- _Exercise prompt_:
Read the data below. Every line holding the string "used" must be copied.

- _Dataset extract_:
-*-
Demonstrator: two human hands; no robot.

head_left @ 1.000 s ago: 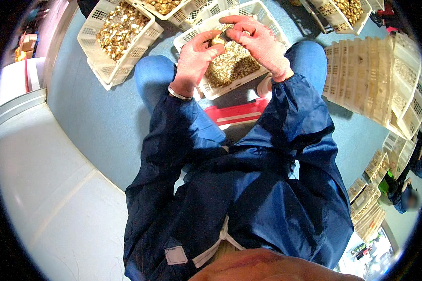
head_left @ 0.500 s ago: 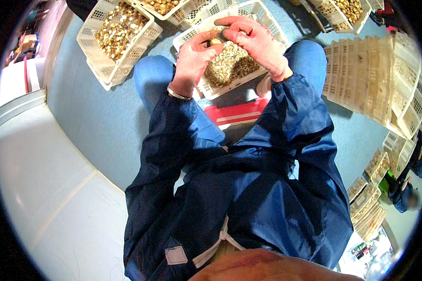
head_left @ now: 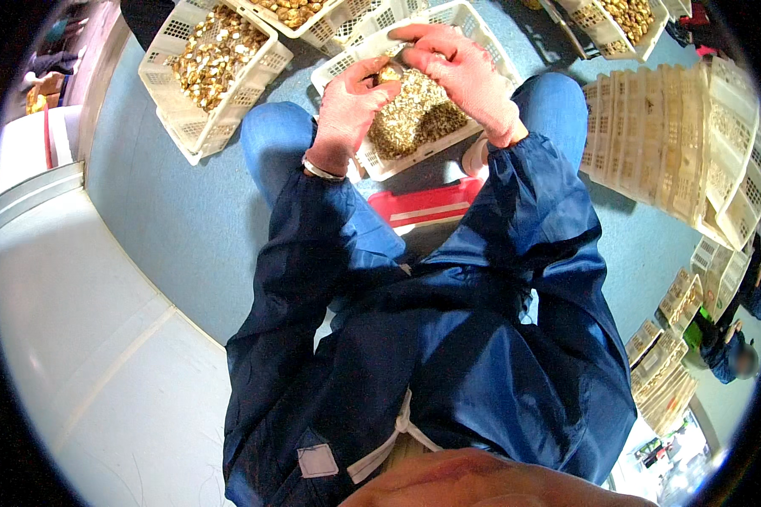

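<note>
Both my hands wear coral-pink gloves and meet above a white perforated crate (head_left: pixel 387 172) between my knees. Small pale and brown pieces (head_left: pixel 400 122) are heaped in it. My left hand (head_left: pixel 347 110) is closed in a pinch, with a small gold-brown piece (head_left: pixel 389 73) between thumb and forefinger. Just to its right, my right hand (head_left: pixel 473 80) has its fingers curled together close to that piece. What the right fingers hold, if anything, is hidden.
A white crate of gold-brown rounded pieces (head_left: pixel 216 63) stands at the left, another crate (head_left: pixel 292 10) beyond it. At the right are nested white crates (head_left: pixel 643 135) and a filled crate (head_left: pixel 626 21). A red plastic object (head_left: pixel 423 203) lies between my legs. Another person (head_left: pixel 727 359) is far right.
The right fingers have shifted slightly at the pinch point, and the dark bit seen between the hands is less visible. The arms and crates have stayed in place.
</note>
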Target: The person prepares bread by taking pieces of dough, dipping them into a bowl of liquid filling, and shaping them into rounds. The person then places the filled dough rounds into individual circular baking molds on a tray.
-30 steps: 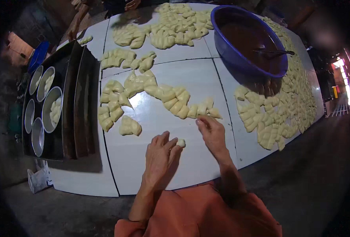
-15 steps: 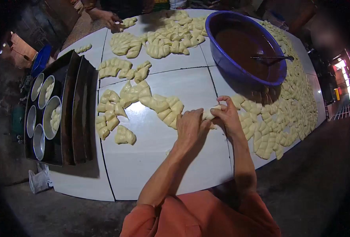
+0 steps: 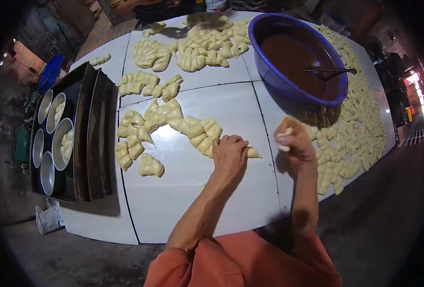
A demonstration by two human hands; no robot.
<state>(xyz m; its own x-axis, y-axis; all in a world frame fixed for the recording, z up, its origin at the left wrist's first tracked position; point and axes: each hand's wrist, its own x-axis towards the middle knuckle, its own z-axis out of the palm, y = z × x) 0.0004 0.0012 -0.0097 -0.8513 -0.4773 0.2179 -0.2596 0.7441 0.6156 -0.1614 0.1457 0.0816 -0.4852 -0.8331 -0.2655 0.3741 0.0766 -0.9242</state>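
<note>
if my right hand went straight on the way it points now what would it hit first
Your right hand would probably meet the dough spread just ahead; if it is high enough to clear that, the purple basin. Its height is unclear.

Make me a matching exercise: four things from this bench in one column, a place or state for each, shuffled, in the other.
Things:
1. Left hand
2. Basin
3. Right hand
4. Dark tray

Places and states:
A. Curled around a small dough piece
B. At the table's left side, carrying round tins
C. Palm down at a dough strip
D. Holding brown liquid

Pairs: 1-C, 2-D, 3-A, 4-B
</note>
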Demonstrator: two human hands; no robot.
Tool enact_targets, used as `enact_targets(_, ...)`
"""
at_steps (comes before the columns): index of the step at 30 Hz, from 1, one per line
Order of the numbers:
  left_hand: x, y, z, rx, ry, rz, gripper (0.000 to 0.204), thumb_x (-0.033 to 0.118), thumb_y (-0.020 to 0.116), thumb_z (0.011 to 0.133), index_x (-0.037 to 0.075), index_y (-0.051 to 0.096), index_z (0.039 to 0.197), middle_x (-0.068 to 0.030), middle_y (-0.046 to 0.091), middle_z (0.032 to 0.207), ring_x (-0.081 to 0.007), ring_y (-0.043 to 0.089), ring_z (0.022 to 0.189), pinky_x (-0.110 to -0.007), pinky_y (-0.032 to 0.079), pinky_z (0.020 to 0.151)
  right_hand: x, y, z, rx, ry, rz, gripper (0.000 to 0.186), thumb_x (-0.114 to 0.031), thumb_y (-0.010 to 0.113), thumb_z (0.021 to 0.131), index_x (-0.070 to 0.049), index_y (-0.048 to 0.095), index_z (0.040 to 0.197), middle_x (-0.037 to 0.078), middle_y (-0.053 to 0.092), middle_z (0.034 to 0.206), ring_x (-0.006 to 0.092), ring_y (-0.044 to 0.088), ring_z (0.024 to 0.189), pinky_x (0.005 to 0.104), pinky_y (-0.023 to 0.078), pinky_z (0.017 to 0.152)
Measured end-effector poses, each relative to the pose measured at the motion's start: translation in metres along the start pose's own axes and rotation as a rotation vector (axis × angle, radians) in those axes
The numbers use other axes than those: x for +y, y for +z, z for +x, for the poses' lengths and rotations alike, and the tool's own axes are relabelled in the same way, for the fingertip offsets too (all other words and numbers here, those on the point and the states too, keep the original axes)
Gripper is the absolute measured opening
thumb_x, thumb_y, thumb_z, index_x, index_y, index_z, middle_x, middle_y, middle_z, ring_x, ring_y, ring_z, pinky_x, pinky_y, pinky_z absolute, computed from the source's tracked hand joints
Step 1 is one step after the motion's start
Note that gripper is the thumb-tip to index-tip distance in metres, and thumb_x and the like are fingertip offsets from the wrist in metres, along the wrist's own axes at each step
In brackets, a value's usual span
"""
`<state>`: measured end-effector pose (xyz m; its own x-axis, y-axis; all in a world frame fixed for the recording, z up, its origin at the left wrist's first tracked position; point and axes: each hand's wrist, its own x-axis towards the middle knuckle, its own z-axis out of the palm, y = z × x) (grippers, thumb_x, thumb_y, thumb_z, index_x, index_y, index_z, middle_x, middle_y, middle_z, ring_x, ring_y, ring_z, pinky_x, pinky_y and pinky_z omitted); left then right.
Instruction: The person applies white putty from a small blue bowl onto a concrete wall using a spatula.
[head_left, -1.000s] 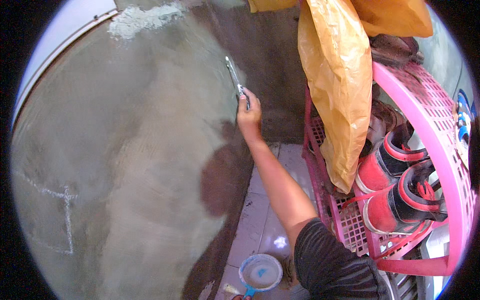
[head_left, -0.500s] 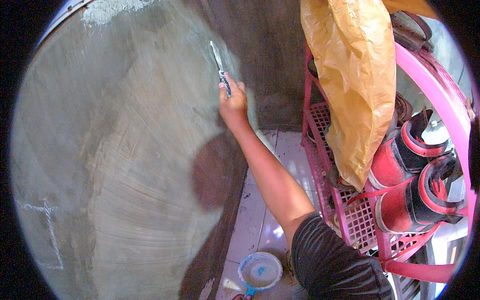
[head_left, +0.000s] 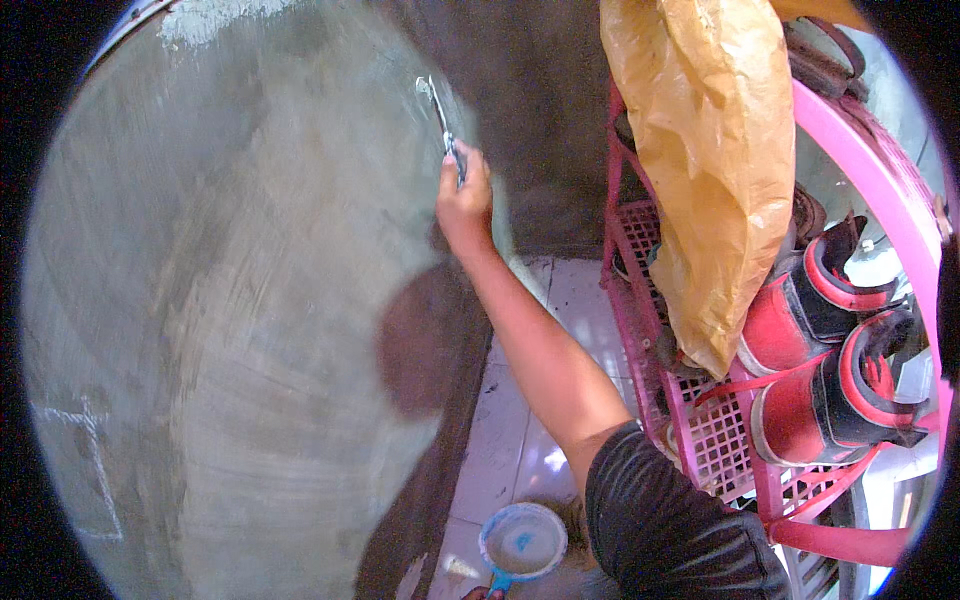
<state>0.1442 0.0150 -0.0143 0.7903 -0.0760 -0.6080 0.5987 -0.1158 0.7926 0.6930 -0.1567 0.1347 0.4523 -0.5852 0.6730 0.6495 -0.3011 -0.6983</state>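
Note:
With my right hand (head_left: pixel 465 200) closed around its dark handle, a narrow putty knife (head_left: pixel 441 120) points up against the grey plastered wall (head_left: pixel 290 280). White paste coats the blade, and a small white dab (head_left: pixel 422 87) shows on the wall beside its tip. At the bottom edge my left hand (head_left: pixel 484 594), mostly cut off, grips the blue handle of a round dipper (head_left: pixel 522 540). Pale, whitish material with a blue patch shows inside the dipper.
On the right stands a pink plastic shoe rack (head_left: pixel 720 455) with red and black shoes (head_left: pixel 830 390). An orange-yellow plastic bag (head_left: pixel 710 180) hangs over it. White floor tiles (head_left: pixel 500 430) run between wall and rack. A darker wall (head_left: pixel 540 130) meets the plastered one at a corner.
The putty knife has turned slightly and its tip sits a bit higher, with a white dab now visible on the wall beside it. The dipper has hardly moved.

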Motion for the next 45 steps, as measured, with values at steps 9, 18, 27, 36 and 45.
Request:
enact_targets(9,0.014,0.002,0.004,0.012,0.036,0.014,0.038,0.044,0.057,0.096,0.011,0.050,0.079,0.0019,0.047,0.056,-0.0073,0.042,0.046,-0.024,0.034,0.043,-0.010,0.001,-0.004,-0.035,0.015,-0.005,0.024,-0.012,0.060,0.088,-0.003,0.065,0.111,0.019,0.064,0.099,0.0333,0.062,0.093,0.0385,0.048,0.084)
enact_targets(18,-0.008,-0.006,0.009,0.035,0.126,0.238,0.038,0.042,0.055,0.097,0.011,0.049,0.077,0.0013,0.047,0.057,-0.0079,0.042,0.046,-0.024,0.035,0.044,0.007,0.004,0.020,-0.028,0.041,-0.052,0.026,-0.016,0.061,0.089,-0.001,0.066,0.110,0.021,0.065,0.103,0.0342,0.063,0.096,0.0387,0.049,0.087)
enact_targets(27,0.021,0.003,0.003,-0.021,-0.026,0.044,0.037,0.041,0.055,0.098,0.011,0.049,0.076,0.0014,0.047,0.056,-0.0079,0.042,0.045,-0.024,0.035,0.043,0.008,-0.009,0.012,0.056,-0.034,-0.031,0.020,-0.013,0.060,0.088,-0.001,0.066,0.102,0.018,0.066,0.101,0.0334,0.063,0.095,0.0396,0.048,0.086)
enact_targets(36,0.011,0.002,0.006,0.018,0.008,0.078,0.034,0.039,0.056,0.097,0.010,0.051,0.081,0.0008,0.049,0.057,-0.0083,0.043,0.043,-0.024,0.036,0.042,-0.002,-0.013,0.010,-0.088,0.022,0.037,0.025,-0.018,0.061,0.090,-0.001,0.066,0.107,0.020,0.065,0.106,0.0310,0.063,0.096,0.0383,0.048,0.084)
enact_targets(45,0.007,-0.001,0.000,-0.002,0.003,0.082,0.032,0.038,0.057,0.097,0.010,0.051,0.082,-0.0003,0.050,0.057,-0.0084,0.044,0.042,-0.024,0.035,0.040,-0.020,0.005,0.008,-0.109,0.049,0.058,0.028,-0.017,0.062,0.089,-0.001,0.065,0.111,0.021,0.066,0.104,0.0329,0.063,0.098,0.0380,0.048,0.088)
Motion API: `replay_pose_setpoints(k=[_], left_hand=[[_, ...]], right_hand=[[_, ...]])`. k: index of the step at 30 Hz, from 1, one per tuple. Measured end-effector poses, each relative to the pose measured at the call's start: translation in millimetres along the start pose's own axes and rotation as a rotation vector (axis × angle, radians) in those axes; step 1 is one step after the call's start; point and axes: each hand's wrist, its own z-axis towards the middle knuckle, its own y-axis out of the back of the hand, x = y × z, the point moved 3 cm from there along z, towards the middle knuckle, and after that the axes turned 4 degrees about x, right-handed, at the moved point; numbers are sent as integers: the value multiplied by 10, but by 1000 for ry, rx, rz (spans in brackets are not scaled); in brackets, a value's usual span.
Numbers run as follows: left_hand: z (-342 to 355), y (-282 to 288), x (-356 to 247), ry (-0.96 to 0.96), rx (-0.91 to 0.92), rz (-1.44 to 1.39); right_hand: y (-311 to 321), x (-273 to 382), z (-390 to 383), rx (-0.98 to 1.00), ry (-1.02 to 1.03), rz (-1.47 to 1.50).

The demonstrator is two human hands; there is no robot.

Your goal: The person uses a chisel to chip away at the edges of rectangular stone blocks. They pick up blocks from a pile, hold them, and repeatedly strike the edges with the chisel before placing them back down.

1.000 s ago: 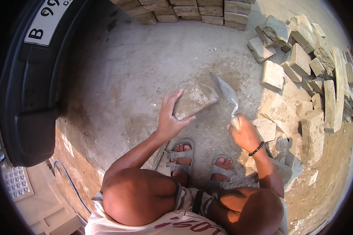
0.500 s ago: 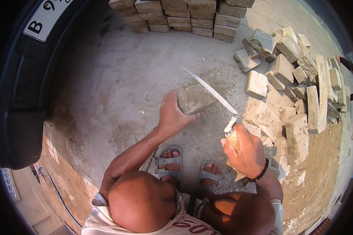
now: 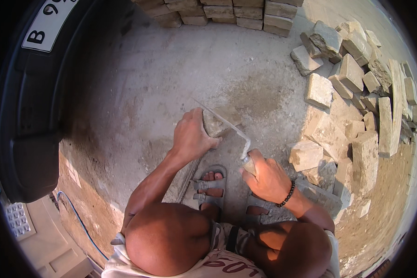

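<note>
My left hand (image 3: pixel 190 134) grips a grey concrete block (image 3: pixel 214 125) just above and left of my sandalled feet (image 3: pixel 210 194), fingers over its near-left side. My right hand (image 3: pixel 268 180) is closed round the pale handle of a trowel (image 3: pixel 245 146). The trowel's blade is seen nearly edge-on, lying across the top of the block from lower right to upper left, its tip just above my left fingers. Whether the blade touches the block is hard to tell. A dark, crumbly patch of grit (image 3: pixel 259 97) is on the ground beyond the block.
A black vehicle bumper (image 3: pixel 34 139) with a licence plate runs along the left. Stacked pavers (image 3: pixel 224 14) stand at the top. A heap of loose and broken blocks (image 3: pixel 352 74) fills the right. A blue hose (image 3: pixel 81 222) and pale panels (image 3: pixel 55 236) lie at lower left.
My right hand and the trowel have moved left, the blade now edge-on across the block rather than beside it. My left hand and the block have shifted slightly left.
</note>
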Motion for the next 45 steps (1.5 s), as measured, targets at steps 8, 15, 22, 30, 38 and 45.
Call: replay_pose_setpoints(k=[8,15,22,30,38,45], left_hand=[[39,-136,116,-11,25,51],[87,-231,29,-77,-10,61],[92,-255,11,-33,21,74],[101,-310,-1,-50,-27,71],[254,-494,-79,-118,-3,120],[206,-741,16,-232,-49,136]], right_hand=[[57,-298,21,-154,-33,26],[-33,-809,178,-82,-102,-56],[-269,-617,26,-137,-22,42],[-283,-613,-1,-170,-37,114],[-111,-661,87,-247,-114,155],[-215,-1223,76,-150,-239,71]])
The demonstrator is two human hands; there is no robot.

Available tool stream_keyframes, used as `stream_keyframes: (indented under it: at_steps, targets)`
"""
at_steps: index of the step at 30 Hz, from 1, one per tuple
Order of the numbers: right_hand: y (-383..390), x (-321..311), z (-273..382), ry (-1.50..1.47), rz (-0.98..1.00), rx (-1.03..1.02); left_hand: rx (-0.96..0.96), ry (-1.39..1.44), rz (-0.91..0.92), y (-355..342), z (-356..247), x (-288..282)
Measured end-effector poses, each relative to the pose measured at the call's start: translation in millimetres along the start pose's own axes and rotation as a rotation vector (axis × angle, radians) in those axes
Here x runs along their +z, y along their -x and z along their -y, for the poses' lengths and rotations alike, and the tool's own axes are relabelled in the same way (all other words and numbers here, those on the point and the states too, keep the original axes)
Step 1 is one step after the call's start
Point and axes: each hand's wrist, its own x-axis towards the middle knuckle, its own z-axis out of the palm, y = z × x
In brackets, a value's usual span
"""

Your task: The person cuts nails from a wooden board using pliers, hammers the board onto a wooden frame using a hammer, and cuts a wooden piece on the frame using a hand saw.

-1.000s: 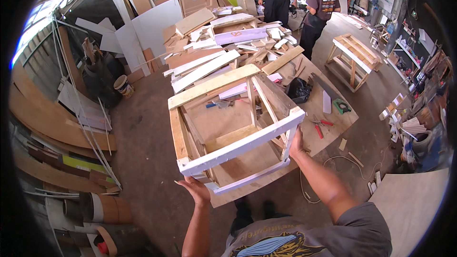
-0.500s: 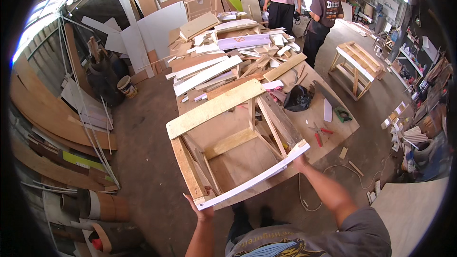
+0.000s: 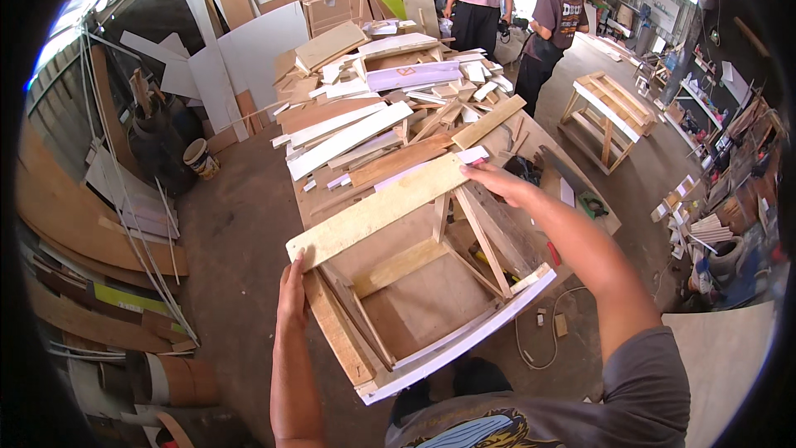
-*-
- _Exercise answer_:
Tool enact_targets, used as `enact_targets(_, ...)`
Available tool stream_keyframes, used as `stream_keyframes: (indented under it: at_steps, targets)`

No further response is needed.